Input data -
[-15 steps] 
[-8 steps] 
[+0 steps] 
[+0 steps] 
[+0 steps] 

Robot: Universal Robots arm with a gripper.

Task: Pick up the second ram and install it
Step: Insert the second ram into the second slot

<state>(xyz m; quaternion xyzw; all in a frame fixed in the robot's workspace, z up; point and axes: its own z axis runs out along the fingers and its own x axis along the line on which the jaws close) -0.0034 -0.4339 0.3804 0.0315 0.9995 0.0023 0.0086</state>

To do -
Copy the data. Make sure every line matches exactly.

Response area -
[-15 steps] 
[-8 steps] 
[+0 steps] 
[+0 steps] 
[+0 steps] 

Robot: Universal Robots arm with a gripper.

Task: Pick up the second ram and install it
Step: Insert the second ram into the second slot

<state>(xyz m; quaternion xyzw; all in a frame fixed in the robot's workspace, z up; point and axes: its own z axis runs out along the fingers and its own x axis along the line on which the jaws close) -0.0034 -0.4339 0.3804 0.0315 0.9995 0.0023 0.0086</state>

Above is the complete output.